- WORK TO BE COMPLETED
The following data has a line with "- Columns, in" and a line with "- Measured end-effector". Write out exactly those lines and all the lines between them.

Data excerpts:
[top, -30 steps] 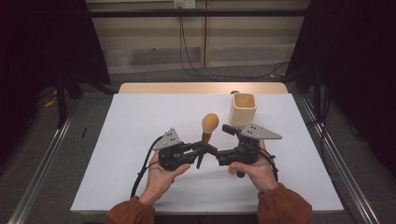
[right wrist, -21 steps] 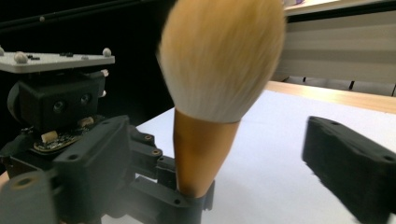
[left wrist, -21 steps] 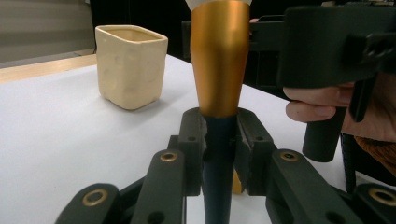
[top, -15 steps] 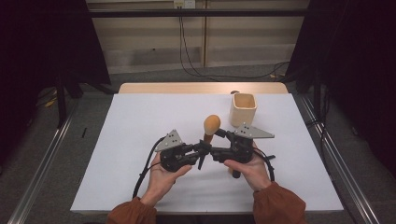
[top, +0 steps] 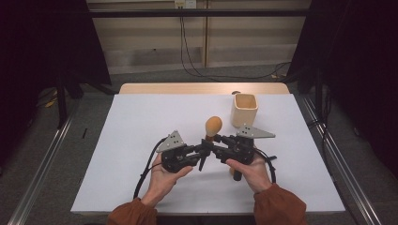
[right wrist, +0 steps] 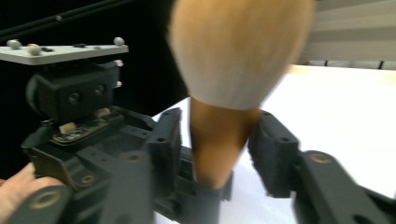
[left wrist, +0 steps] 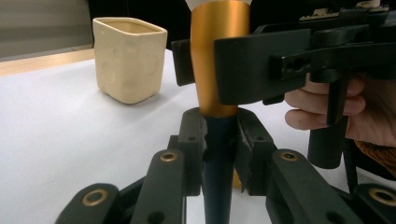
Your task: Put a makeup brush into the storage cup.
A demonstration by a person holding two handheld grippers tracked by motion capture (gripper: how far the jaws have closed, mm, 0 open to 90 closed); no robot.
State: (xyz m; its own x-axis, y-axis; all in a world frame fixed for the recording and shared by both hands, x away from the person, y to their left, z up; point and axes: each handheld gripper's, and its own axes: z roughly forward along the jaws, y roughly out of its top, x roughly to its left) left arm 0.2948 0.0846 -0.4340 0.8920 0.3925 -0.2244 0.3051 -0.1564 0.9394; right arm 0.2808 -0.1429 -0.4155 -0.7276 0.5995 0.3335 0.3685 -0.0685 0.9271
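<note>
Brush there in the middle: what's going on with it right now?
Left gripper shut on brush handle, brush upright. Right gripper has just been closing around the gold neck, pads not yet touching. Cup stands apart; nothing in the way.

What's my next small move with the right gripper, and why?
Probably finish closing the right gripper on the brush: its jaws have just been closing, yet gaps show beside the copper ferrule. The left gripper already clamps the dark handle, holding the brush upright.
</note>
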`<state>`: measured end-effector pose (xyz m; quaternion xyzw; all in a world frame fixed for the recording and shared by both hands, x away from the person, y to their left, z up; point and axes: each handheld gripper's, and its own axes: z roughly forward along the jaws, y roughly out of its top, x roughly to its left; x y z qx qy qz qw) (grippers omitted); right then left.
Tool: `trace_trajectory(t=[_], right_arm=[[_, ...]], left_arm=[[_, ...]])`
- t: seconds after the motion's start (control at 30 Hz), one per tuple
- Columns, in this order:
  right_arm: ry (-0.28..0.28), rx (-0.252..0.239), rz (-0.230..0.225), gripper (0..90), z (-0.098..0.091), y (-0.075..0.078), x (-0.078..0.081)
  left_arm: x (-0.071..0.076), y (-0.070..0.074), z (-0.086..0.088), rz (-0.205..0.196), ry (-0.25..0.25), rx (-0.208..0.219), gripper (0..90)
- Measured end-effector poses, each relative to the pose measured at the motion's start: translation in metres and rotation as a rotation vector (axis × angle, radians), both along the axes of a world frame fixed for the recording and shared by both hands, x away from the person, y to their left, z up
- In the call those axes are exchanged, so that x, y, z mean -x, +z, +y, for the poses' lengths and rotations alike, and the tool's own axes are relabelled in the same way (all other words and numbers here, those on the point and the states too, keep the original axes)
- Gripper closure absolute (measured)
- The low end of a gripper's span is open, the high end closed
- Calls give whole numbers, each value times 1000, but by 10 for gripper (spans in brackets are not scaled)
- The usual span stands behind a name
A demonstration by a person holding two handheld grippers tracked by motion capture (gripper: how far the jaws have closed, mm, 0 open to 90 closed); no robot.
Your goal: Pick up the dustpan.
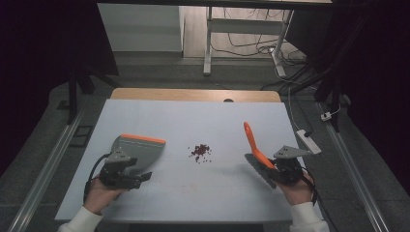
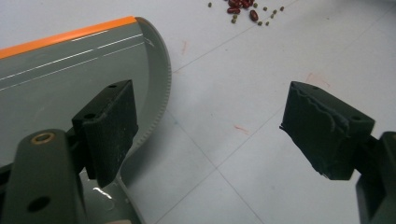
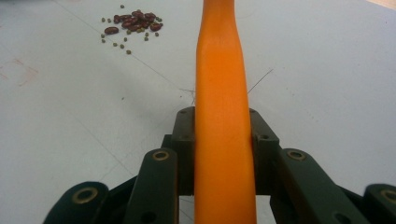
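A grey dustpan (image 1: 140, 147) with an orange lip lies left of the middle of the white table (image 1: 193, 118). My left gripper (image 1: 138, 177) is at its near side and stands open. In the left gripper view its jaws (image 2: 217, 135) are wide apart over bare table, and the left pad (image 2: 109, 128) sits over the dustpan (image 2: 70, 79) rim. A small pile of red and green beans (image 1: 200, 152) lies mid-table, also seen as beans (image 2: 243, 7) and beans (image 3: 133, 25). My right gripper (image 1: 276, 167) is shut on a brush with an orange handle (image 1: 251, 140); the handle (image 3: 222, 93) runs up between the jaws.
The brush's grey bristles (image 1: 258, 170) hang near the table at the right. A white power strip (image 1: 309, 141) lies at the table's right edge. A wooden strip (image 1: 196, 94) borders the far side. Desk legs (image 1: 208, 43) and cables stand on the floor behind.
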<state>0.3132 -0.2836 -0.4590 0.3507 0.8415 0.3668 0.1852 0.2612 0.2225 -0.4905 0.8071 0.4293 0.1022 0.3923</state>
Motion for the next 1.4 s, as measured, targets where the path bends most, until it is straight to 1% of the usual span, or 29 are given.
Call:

- OUTPUT OF THE TASK
- Columns, in this order:
  right_arm: ry (-0.28..0.28), rx (-0.252..0.239), rz (-0.230..0.225), gripper (0..90), z (-0.098..0.091), y (-0.075..0.078), x (-0.078..0.081)
  left_arm: x (-0.071..0.076), y (-0.070..0.074), z (-0.086..0.088), rz (-0.205..0.196), ry (-0.25..0.25), rx (-0.208..0.219), gripper (0..90)
- Measured end-effector poses, each relative to the pose measured at the motion's start: translation in metres and rotation as a rotation vector (axis × angle, radians), both along the axes of a world frame fixed for the recording and shared by both hands, x away from the person, y to their left, z up

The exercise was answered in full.